# How to dismantle 536918200 5HP 22"



## unknown1 (Dec 13, 2015)

I'm hoping HCBPH sees this because he said he has two of these machines over on this thread.. also koreywill and aggriffin3

http://www.snowblowerforum.com/forum/craftsman-snowblowers/24705-craftsman-cl-ad-opinion.html

I have just pulled this machine out of a corner where it was neglected for 9 years. The engine started on first pull! However the auger gearbox is partially open and empty of any lube/grease.
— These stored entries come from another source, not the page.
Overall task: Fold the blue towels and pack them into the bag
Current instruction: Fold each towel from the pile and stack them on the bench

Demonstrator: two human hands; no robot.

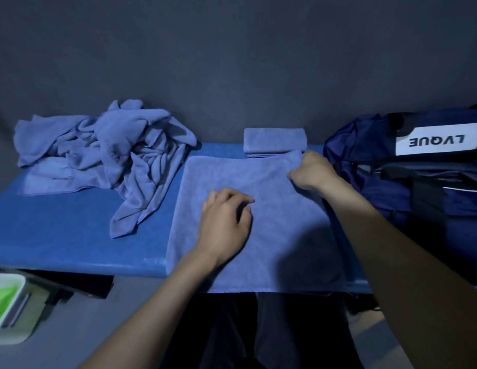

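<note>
Near the front edge of the table [72, 235], right of centre, the flat towel [272, 235] lies spread out, its near hem hanging just over the edge. Your left hand [224, 219] rests on its middle, fingers loosely bent, holding nothing. Your right hand [310, 170] sits at the towel's far right corner with fingers curled onto the cloth; it looks like a pinch on that corner, though the fingertips are hidden.

Toward the back edge, touching the flat towel's far hem, sits one folded towel [274, 139]. At the back left corner is the unfolded pile [104, 155], several towels tangled, one tail trailing toward the table's middle. Bag [407, 171] occupies the right end, just beside the flat towel; I cannot tell whether its opening is accessible.

Step in hand, by my reading: first fold of the second towel. Folding is barely begun, packing not started.

Next move calls for: keep your left hand pinning the centre as an anchor, carry the right corner across to meet the opposite edge, match hems before pressing. Watch the overhang at the front edge; the cloth may slide off as you pull.
</note>
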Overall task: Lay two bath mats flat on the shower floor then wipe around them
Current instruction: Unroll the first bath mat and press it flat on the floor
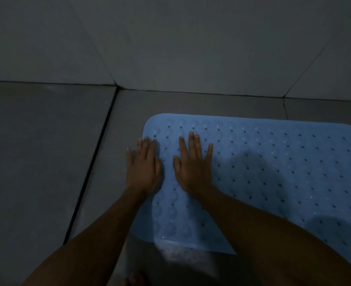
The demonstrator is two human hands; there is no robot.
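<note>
Where both hands press flat, blue mat (273,172) perforated, round-cornered.

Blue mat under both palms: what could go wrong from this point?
1. The left hand straddles the blue bath mat's left edge, so pressing there may push that edge sideways rather than seat it.
2. The right hand lies flat near the same corner; the far right side runs out of frame, so any lift there would go unnoticed.
3. Only one mat shows, and the dim light on the grey floor tiles could hide missed spots when wiping.
</note>
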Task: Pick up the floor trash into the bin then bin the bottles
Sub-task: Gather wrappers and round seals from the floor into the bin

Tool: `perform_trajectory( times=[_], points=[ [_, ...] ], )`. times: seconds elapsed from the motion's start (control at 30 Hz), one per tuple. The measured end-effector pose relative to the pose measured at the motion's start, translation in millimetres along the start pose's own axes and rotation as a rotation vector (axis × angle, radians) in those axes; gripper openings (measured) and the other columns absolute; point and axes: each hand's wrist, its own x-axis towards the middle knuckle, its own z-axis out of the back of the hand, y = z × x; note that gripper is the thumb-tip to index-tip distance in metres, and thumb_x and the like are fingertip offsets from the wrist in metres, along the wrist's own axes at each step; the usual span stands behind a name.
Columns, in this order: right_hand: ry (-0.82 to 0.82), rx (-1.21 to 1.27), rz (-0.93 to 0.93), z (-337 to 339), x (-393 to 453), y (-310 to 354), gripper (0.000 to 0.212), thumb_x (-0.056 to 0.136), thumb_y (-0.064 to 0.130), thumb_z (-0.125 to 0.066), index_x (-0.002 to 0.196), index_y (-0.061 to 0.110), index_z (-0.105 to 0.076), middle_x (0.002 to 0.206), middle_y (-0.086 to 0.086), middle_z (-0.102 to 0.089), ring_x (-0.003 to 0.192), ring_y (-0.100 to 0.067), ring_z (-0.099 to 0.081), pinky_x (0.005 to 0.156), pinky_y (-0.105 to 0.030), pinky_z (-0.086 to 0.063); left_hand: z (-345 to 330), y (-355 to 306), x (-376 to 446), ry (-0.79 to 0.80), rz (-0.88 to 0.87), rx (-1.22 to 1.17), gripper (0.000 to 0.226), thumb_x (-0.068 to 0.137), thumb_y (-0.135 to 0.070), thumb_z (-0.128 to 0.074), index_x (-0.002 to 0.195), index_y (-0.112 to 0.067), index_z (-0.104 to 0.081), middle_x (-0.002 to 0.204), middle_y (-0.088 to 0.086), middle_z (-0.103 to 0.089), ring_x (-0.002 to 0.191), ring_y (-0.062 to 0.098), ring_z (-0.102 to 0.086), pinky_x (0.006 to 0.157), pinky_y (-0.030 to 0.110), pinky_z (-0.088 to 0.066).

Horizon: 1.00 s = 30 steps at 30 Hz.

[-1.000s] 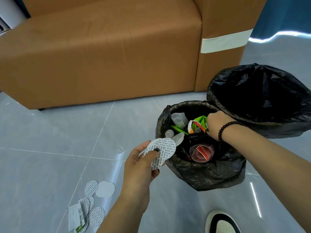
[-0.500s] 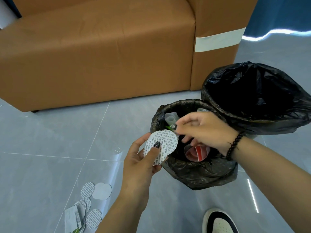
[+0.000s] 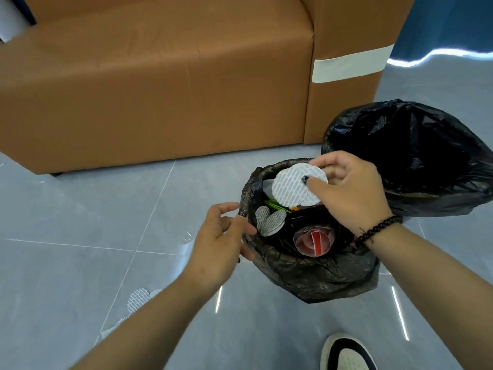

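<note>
Passed from the now-released left hand (image 3: 221, 236), light, flimsy paper discs (image 3: 296, 186) sat edge-pinched in the right hand (image 3: 346, 190) over the bin (image 3: 306, 273).

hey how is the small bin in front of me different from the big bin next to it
The small bin already holds trash: round paper discs, green scraps and a red and white wrapper. The big bin shows only dark bag inside. The small bin stands nearer, its rim under the right hand and beside the left hand; no hand is over the big bin. Both wear crinkled black bags.
</note>
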Motion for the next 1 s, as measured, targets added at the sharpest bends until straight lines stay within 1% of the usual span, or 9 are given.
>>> perform_trajectory(
  times=[0.07,0.13,0.23,0.33,0.5,0.63,0.77,0.9,1.0],
  points=[
    [0.022,-0.206,0.057,-4,9,-10,0.012,0.078,0.016,-0.072,0.088,0.018,-0.065,0.077,0.006,-0.069,0.068,-0.005,-0.066,0.06,-0.019,-0.054,13,-1,6,0.033,0.033,0.061,0.022,0.098,-0.02,-0.046,0.118,-0.025,-0.049,0.09,-0.001,-0.072,0.054,0.016,-0.065,0.057,0.025,-0.047],
    [0.149,-0.456,0.074,-15,14,-21,0.013,0.079,0.022,-0.072,0.09,0.018,-0.066,0.082,0.006,-0.067,0.075,-0.004,-0.062,0.064,-0.014,-0.047,25,0,6,0.072,0.075,0.108,0.02,0.099,-0.024,-0.045,0.118,-0.026,-0.049,0.091,-0.001,-0.072,0.057,0.017,-0.067,0.058,0.025,-0.048],
    [0.27,-0.758,0.186,-30,17,-26,0.015,0.086,0.026,-0.065,0.099,0.017,-0.063,0.097,0.0,-0.061,0.087,-0.015,-0.058,0.075,-0.026,-0.049,45,9,0,0.138,0.118,0.175,0.017,0.099,-0.027,-0.045,0.115,-0.026,-0.05,0.089,0.0,-0.073,0.06,0.019,-0.068,0.057,0.024,-0.047],
    [0.255,-0.865,0.3,-34,17,-8,0.012,0.091,0.022,-0.055,0.099,0.017,-0.062,0.103,-0.001,-0.056,0.095,-0.021,-0.056,0.078,-0.036,-0.052,66,22,-9,0.22,0.172,0.225,0.017,0.098,-0.03,-0.046,0.114,-0.025,-0.049,0.088,-0.001,-0.074,0.06,0.018,-0.068,0.055,0.022,-0.044],
    [0.394,-0.894,0.453,-61,4,39,0.015,0.092,0.026,-0.05,0.101,0.021,-0.062,0.104,0.002,-0.057,0.091,-0.021,-0.057,0.077,-0.038,-0.052,113,48,-38,0.255,0.251,0.199,0.017,0.098,-0.03,-0.046,0.114,-0.026,-0.049,0.09,0.001,-0.074,0.063,0.016,-0.068,0.056,0.02,-0.044],
    [0.634,-1.066,0.655,-98,-17,73,0.022,0.096,0.034,-0.04,0.109,0.024,-0.055,0.108,0.005,-0.052,0.094,-0.017,-0.055,0.078,-0.036,-0.051,158,85,-59,0.08,0.309,0.033,0.018,0.096,-0.019,-0.049,0.112,-0.023,-0.054,0.087,0.005,-0.074,0.062,0.019,-0.066,0.058,0.024,-0.044],
    [0.993,-1.267,0.857,-157,-41,83,0.023,0.096,0.032,-0.036,0.11,0.021,-0.052,0.11,0.004,-0.051,0.098,-0.018,-0.055,0.077,-0.034,-0.05,188,155,-75,-0.232,0.402,-0.209,0.02,0.093,-0.008,-0.05,0.109,-0.016,-0.06,0.078,0.009,-0.072,0.055,0.021,-0.06,0.06,0.03,-0.04],
    [1.31,-1.422,0.846,-226,-72,66,0.018,0.093,0.023,-0.042,0.1,0.012,-0.055,0.103,-0.003,-0.057,0.089,-0.024,-0.059,0.071,-0.033,-0.049,196,219,-89,-0.493,0.52,-0.478,0.022,0.092,-0.001,-0.049,0.108,-0.009,-0.062,0.071,0.012,-0.071,0.049,0.022,-0.056,0.057,0.029,-0.035],
    [1.417,-1.461,0.831,-286,-98,38,0.01,0.091,0.017,-0.045,0.093,0.01,-0.051,0.103,-0.007,-0.058,0.087,-0.026,-0.06,0.066,-0.03,-0.044,200,243,-93,-0.539,0.56,-0.571,0.022,0.093,0.0,-0.047,0.109,-0.007,-0.06,0.071,0.011,-0.071,0.049,0.021,-0.056,0.055,0.027,-0.034]
  ],
)
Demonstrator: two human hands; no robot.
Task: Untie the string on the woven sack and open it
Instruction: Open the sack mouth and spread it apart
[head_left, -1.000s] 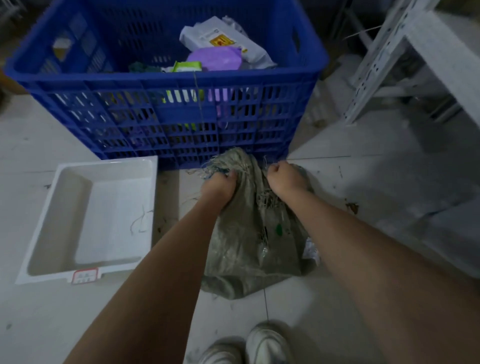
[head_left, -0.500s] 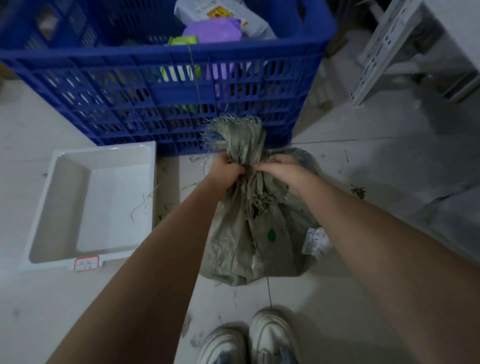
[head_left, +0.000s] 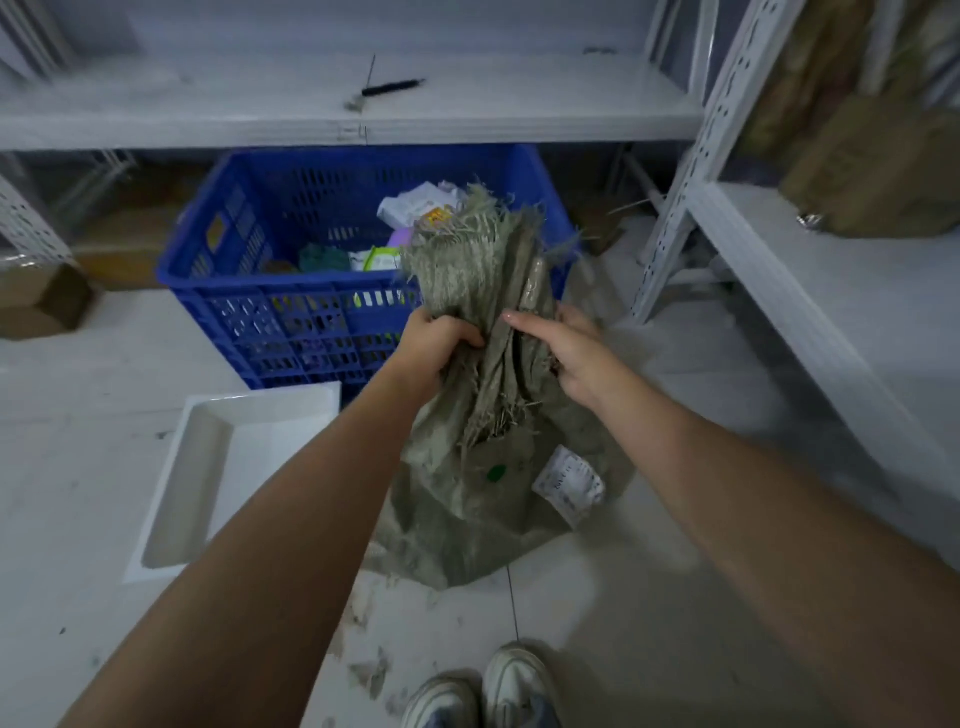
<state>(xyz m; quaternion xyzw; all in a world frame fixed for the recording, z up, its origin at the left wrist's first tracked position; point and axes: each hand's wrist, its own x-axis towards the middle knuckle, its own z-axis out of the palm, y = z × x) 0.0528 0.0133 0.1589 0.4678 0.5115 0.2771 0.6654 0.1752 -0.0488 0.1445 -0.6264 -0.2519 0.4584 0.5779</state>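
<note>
Woven sack (head_left: 483, 499): grey-green, standing on the floor (head_left: 649, 597) in front of the person's shoes (head_left: 480, 693); body slumped and creased, gathered neck rising upright between the two hands.
Sack mouth (head_left: 467, 244): frayed, ragged edge fanned out at the top, overlapping the near right corner of the crate as seen from the head camera.
String: loose pale strands hang at the gathered neck below the hands; whether a knot holds there cannot be told.
Sack markings: white printed label (head_left: 569, 483) on the right side of the body; small green dot (head_left: 496, 472) just left of it.
Left hand (head_left: 439, 345): clenched around the left side of the gathered neck, fingers wrapped into the fabric.
Right hand (head_left: 563, 351): grasping the right side of the neck, fingers extended along the folds, thumb side toward the left hand; the two hands near one another with a band of fabric between.
Blue crate (head_left: 291, 322): slotted plastic, on the floor behind the sack; holds white packets, a purple item, a green item and a dark teal item.
White tray (head_left: 208, 467): shallow, rectangular, on the floor left of the sack, just in front of the crate.
Shelving (head_left: 696, 171): white metal racks behind and to the right; a dark slim tool (head_left: 392, 87) lies on the rear shelf; brown sacks (head_left: 872, 171) sit on the right shelf.
Cardboard box (head_left: 41, 301): far left, on the floor.
Floor debris: pale fabric scraps scattered near the shoes.
</note>
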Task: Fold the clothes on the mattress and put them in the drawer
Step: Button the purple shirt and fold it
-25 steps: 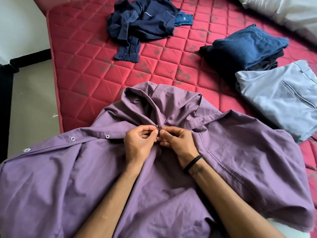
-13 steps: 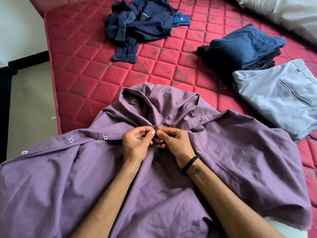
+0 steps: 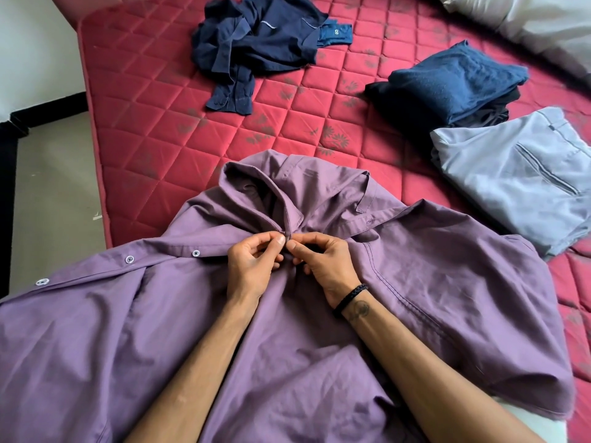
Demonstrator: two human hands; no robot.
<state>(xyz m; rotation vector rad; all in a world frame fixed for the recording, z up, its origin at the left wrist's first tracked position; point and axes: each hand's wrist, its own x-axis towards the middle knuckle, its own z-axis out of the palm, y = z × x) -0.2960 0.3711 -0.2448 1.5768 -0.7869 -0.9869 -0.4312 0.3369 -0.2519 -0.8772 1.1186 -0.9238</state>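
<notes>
Purple shirt [image 3: 415, 298]: spread at the mattress [image 3: 153, 100] near edge, collar pointing away from you, bare quilting beyond. Your left hand [image 3: 252, 266] and right hand [image 3: 326, 266] pinch its placket below the collar.

Single head-worn view, wide-angle, looks forward and steeply down from above near edge of red quilted mattress [image 3: 166, 129]. Both forearms enter from bottom, close to lens; purple shirt [image 3: 431, 298] fills near half of frame. Far side reaches white bedding at top right; floor strip along left. No second view to share scene
</notes>
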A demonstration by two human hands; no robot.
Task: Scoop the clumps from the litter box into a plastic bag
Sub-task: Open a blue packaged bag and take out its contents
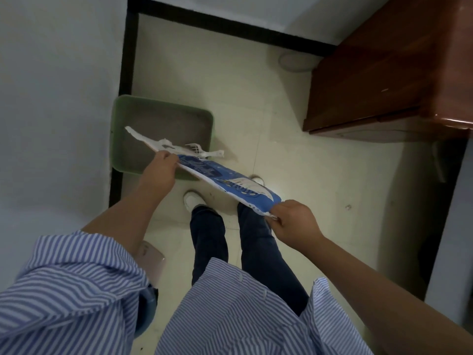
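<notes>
A blue and white plastic bag [227, 184] is held stretched almost flat in the air, just in front of and partly over the near edge of the green litter box [163, 134]. One end of the bag, with its white handles trailing over the litter box, is pinched by the left hand [161, 166]; the other end is gripped between closed fingers of the right hand [291, 221]. Grey litter is seen inside the litter box, and a white slotted scoop [195, 147] is partly visible at its near right corner, behind the bag handles. The litter box is set on a pale tiled floor [294, 175] against the wall to its left. A dark wooden cabinet [384, 80] stands well apart to the right of the litter box. White shoes [193, 199] and dark trousers are seen just in front of it.
</notes>
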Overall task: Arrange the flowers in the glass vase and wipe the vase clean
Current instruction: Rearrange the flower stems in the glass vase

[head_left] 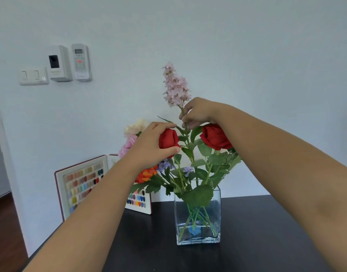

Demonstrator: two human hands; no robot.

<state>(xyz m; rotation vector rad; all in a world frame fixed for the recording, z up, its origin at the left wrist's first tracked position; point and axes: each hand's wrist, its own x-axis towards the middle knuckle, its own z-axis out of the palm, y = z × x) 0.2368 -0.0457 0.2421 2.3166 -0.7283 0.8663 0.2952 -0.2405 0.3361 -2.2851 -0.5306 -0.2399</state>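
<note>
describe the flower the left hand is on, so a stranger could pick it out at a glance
Start at the square glass vase on the dark table and follow the stems up. The left hand cups a red rose on the left of the bunch. It is the smaller, tighter red bloom; the other red rose sits right of the tall pink flower spike, whose stem the right hand pinches.

Square vase [198, 222] clear glass, glossy, smooth walls. Table [267, 232] dark, matt, smooth top. 2 red roses [215, 137] look cloth-like, soft matt petals; leaves [198, 195] matt green. Wall [247, 46] pale, matt paint. Remote [80, 61] and switch plate [33, 75] smooth white plastic
</note>
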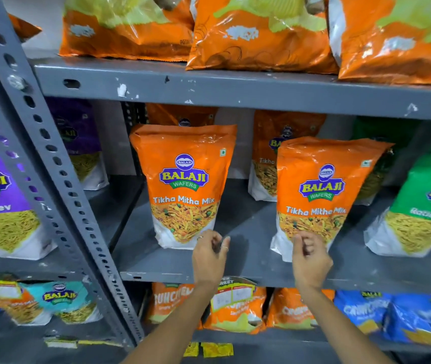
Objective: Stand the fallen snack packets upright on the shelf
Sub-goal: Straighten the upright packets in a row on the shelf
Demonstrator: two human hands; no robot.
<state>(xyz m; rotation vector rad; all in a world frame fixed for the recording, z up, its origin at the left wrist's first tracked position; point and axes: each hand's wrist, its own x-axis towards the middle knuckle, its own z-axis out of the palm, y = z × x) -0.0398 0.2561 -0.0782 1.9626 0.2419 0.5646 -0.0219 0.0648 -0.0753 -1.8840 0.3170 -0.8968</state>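
Hovering loosely curled and empty, both hands are flanking upright packets: left hand just beside the left orange packet, right hand overlapping the right orange packet (contact unclear), each packet rising above the fingers.

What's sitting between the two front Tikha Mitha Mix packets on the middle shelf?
Nothing: in the head view, only bare grey shelf separates the left front packet from the right front packet.

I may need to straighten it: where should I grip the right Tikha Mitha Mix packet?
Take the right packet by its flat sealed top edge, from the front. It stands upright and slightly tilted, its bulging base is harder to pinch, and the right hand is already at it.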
Peeking through the gap in the two halves of the auger gearbox , the gear and worm look like they may be OK. So I need to reassemble or rebuild the auger gearbox.

*I am having a heck of a time figuring out how to disassemble it.*

*I have one basic question (see photos)

1) How do I get the ball-shaped caps off the end of the axle?

* The exploded diagrams aren't too great for this old machine.

Photos:
https://goo.gl/photos/ugVPZJ88G9VWCT3V9

Sears Page:
CRAFTSMAN SEARS CRAFTSMAN 22 IN SNOW THROWER Parts | Model 536918200 | Sears PartsDirect

EDIT: The transmission gearbox also shows evidence of leaking so I will probably need to replace that gasket too after I've figured out the auger gearbox.
(does not have a friction system)


----------



## HCBPH (Mar 8, 2011)

You likely have a mushroomed shaft. Work the bushing back on the shaft and go over the end 1/8" of the shaft with a flat file. Once the mushrooming if gone, the bushing should slide off. Not sure, some of the augers had snap rings on them, but they should be very visible if on your machine.

I'd tighten the bolts on the transmission case, clean it up then sit it on some newspaper with the suspected leaking area down and see if it's actually leaking or not. Almost every one I've seen has been greasy but not leaking. If you have to crack open the case, take good pictures. Personally I've not had a need to open one up so that's new ground for both of us.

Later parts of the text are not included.